Vou dar um exemplo de quem manifestou um olhar pleno sobre o todo. Tio Vicente é marceneiro aposentado, pessoa forte e de coração enorme. Outro dia arrancou com a enxada os matos que nasciam na beirada do meio-fio de todo o quarteirão da rua e antes que eu perguntasse o motivo ele se explicou “olha, se eu deixasse crescer teria mais insetos que poderiam picar o vizinho e se ele ficasse doente, poderia passar doença para dentro da minha casa”.

            Ser generoso é compreender que o bem faz bem, não porque se vai para o céu. Generosidade faz bem porque saímos da condição de parasita, daqueles que apenas consomem o que está posto, a água, ar, solo e alimentos e nos colocamos no papel de quem também quer contribuir para o espaço ambiental e social. É o oposto de mesquinhez.

            Mesquinharia é a perspectiva estreita de querer benefícios apenas para os seus e por isso pouco agrega para a humanidade. É o banqueiro que lucra com alta taxa de juros mesmo sob o endividamento de milhões, a mulher de elite que não quer pagar os direitos trabalhistas da emprega doméstica, é o latifundiário que incendeia matas para produzir pasto, o pastor que ganha propina do Ministério da Educação ou o presidente que nega que a fome exista no Brasil.

            A mesquinharia não está apenas nos gestos, no comportamento humano, mas num campo de pensamento que transfere apenas para o indivíduo a carga de sua inteira responsabilidade. Nesse campo, é como se não existisse o infortúnio. É como se não houvesse o acidente de trabalho que não é coberto pela Previdência Social; ou o desalojamento por falta de pagamento do aluguel, ou a mulher que está sem moradia porque fugiu do marido agressor. É como se tudo se resolvesse na força de vontade do indivíduo e na sua perseverança.

            Fé e força são ótimos combustíveis para ação humana. Mas é necessário mais que isso e daí que entram as políticas públicas. Quando há construção de creches, postos de saúde, universidades, há emprego para o pessoal da construção civil. Assim que construídos esses prédios públicos, há contratação de outros trabalhadores e tudo isso gira a economia e a empregabilidade. Se há política pública séria, de fiscalização e multa, isso diminuí a queimada e consequentemente ocorre um controle do preço do alimento, favorecendo a preservação ambiental como também a alimentação acessível.

            Mesquinhez é umbigo. Generosidade é mão que acolhe, é braço que trabalha, é cabeça que sabe que o mundo é bem mais amplo do que pessoas ligadas pela religião ou tipo sanguíneo. Mesquinhez é motociata enquanto famílias perdem entes queridos para o coronavírus. Generosidade é o trabalho invisível de médicos e enfermeiras que se doaram no atendimento aos enfermos. Mesquinhez é o legado da morte, da não vacina, do deboche, da necropolítica. Generosidade foi a luta incessante para que as pessoas tivessem o que comer.
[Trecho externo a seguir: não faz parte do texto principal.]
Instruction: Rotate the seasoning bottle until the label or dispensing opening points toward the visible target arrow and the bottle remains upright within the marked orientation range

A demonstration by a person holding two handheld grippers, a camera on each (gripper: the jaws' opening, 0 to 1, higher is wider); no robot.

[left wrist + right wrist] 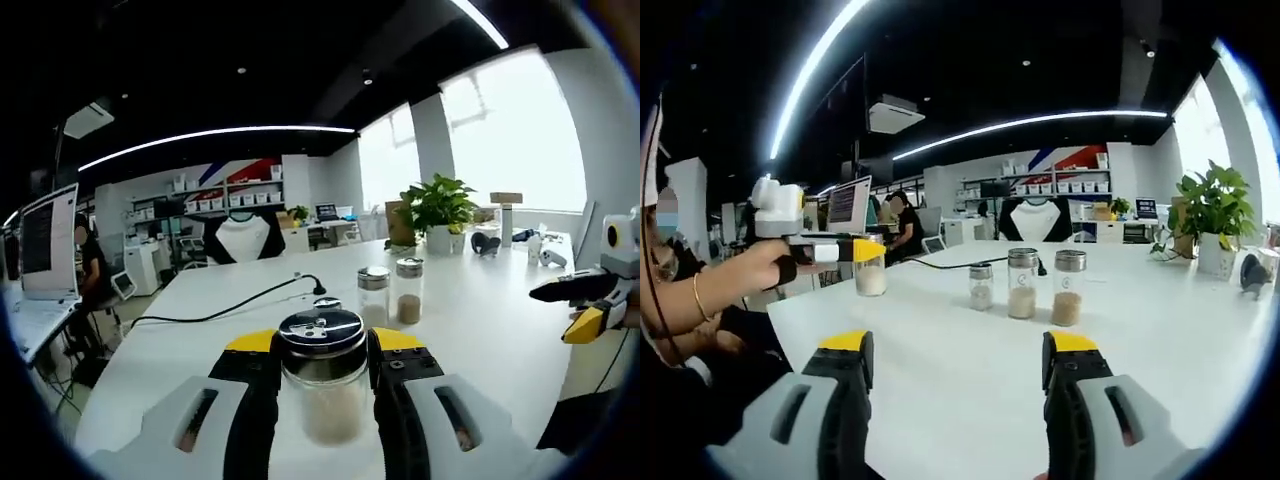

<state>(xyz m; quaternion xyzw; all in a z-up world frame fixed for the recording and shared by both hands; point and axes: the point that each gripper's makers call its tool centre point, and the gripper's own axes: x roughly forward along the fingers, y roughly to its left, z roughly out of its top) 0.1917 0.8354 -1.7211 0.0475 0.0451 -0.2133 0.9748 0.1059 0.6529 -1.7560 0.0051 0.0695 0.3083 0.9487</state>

            Conceição Evaristo já dizia que a periferia e a população pobre e negra sobrevivem porque “combinaram de nos matar, mas nós combinamos de não morrer”. Só há humanidade porque ainda há preocupação uns com os outros. Aliás, segundo Bauman, nos diferenciamos de outros animais por conta da nossa capacidade de cuidar do próximo e isso foi observado entre os antropólogos diante de um fóssil de criatura humanóide que tinha o osso quebrado nos primeiros anos de vida. O interessante foi que esse ser só veio a falecer na vida adulta. Isso significa que não foi largado ao azar da fratura óssea. Alguém cuidou dele e foi possível que seguisse com o bando. Bando… grupo, coletivo. Abandono… estar fora do bando. Que nossa condição humana de cuidado, de generosidade, nos lembre que é possível um outro país, uma outra sociedade para que consigamos um lugar melhor para viver em comunhão uns com os outros e com o meio ambiente, sem deixar ninguém de fora de seus direitos humanos.

 

Ana Paula Ferreira

Supervisora escolar e mestre em Educação

Texto saiu no Jornal Mantiqueira do dia 14/10 e no Jornal da cidade.